DATASET CONTENT.

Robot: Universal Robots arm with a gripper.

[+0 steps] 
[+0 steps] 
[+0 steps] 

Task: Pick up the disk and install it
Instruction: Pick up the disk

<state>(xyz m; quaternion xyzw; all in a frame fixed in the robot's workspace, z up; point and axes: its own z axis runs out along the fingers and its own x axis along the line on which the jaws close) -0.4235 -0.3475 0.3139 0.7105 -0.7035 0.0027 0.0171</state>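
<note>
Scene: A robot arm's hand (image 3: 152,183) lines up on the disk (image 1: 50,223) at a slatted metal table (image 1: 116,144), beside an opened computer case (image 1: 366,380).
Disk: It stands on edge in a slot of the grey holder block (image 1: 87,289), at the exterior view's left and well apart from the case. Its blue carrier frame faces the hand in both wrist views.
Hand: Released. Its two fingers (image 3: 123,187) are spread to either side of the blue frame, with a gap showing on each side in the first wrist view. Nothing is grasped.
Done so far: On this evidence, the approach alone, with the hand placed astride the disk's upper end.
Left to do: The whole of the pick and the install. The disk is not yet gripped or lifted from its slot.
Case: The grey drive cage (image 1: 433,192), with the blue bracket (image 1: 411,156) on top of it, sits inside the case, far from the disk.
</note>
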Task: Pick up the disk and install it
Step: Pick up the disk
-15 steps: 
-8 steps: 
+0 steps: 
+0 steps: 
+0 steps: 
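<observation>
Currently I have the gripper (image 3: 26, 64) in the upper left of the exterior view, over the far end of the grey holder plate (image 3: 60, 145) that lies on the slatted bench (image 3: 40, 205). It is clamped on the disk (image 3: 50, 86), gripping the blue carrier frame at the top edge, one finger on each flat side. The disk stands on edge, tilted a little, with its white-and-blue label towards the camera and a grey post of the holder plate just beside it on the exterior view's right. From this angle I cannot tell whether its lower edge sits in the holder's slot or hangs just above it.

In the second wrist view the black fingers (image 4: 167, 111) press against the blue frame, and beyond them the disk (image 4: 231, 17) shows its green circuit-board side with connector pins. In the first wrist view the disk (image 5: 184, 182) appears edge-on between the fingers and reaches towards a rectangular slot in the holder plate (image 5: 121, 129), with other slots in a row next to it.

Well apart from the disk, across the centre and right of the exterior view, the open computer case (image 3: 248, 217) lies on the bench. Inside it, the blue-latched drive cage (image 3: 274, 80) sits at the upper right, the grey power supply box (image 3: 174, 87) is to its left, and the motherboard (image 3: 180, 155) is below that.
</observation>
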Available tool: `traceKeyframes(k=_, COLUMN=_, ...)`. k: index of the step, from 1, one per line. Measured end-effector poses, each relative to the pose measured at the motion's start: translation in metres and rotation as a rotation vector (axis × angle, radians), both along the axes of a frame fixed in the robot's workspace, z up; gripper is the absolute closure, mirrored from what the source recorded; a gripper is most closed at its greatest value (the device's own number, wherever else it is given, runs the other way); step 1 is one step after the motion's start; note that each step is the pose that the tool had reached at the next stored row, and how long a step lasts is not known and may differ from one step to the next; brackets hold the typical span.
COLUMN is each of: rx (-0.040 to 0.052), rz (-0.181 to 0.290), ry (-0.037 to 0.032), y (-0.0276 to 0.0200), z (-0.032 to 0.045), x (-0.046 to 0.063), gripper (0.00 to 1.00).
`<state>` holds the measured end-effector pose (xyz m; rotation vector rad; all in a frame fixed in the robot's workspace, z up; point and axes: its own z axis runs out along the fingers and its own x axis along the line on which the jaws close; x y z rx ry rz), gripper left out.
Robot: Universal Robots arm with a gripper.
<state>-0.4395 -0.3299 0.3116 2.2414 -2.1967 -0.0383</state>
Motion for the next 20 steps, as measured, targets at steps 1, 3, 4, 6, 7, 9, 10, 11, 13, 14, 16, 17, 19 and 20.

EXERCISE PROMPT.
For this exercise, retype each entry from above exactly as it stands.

TASK OUTPUT.
Robot: Universal Robots arm with a gripper.

[+0 steps] 
[+0 steps] 
[+0 steps] 

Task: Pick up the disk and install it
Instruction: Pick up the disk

<state>(xyz m; quaternion xyzw; all in a frame fixed in the robot's workspace, z up; point and axes: its own z axis runs out along the fingers and its own x axis along the line on which the jaws close) -0.4235 -0.3475 0.3139 0.7105 -0.7035 0.0027 0.0171</state>
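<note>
Scene: A robot arm's hand (image 3: 152,183) lines up on the disk (image 1: 50,223) at a slatted metal table (image 1: 116,144), beside an opened computer case (image 1: 366,380).
Disk: It stands on edge in a slot of the grey holder block (image 1: 87,289), at the exterior view's left and well apart from the case. Its blue carrier frame faces the hand in both wrist views.
Hand: Released. Its two fingers (image 3: 123,187) are spread to either side of the blue frame, with a gap showing on each side in the first wrist view. Nothing is grasped.
Done so far: On this evidence, the approach alone, with the hand placed astride the disk's upper end.
Left to do: The whole of the pick and the install. The disk is not yet gripped or lifted from its slot.
Case: The grey drive cage (image 1: 433,192), with the blue bracket (image 1: 411,156) on top of it, sits inside the case, far from the disk.
</note>
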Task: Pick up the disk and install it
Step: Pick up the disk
-15 steps: 
-8 steps: 
+0 steps: 
+0 steps: 
+0 steps: 
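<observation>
Currently I have the gripper (image 3: 26, 64) in the upper left of the exterior view, over the far end of the grey holder plate (image 3: 60, 145) that lies on the slatted bench (image 3: 40, 205). It is clamped on the disk (image 3: 50, 86), gripping the blue carrier frame at the top edge, one finger on each flat side. The disk stands on edge, tilted a little, with its white-and-blue label towards the camera and a grey post of the holder plate just beside it on the exterior view's right. From this angle I cannot tell whether its lower edge sits in the holder's slot or hangs just above it.

In the second wrist view the black fingers (image 4: 167, 111) press against the blue frame, and beyond them the disk (image 4: 231, 17) shows its green circuit-board side with connector pins. In the first wrist view the disk (image 5: 184, 182) appears edge-on between the fingers and reaches towards a rectangular slot in the holder plate (image 5: 121, 129), with other slots in a row next to it.

Well apart from the disk, across the centre and right of the exterior view, the open computer case (image 3: 248, 217) lies on the bench. Inside it, the blue-latched drive cage (image 3: 274, 80) sits at the upper right, the grey power supply box (image 3: 174, 87) is to its left, and the motherboard (image 3: 180, 155) is below that.
</observation>
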Available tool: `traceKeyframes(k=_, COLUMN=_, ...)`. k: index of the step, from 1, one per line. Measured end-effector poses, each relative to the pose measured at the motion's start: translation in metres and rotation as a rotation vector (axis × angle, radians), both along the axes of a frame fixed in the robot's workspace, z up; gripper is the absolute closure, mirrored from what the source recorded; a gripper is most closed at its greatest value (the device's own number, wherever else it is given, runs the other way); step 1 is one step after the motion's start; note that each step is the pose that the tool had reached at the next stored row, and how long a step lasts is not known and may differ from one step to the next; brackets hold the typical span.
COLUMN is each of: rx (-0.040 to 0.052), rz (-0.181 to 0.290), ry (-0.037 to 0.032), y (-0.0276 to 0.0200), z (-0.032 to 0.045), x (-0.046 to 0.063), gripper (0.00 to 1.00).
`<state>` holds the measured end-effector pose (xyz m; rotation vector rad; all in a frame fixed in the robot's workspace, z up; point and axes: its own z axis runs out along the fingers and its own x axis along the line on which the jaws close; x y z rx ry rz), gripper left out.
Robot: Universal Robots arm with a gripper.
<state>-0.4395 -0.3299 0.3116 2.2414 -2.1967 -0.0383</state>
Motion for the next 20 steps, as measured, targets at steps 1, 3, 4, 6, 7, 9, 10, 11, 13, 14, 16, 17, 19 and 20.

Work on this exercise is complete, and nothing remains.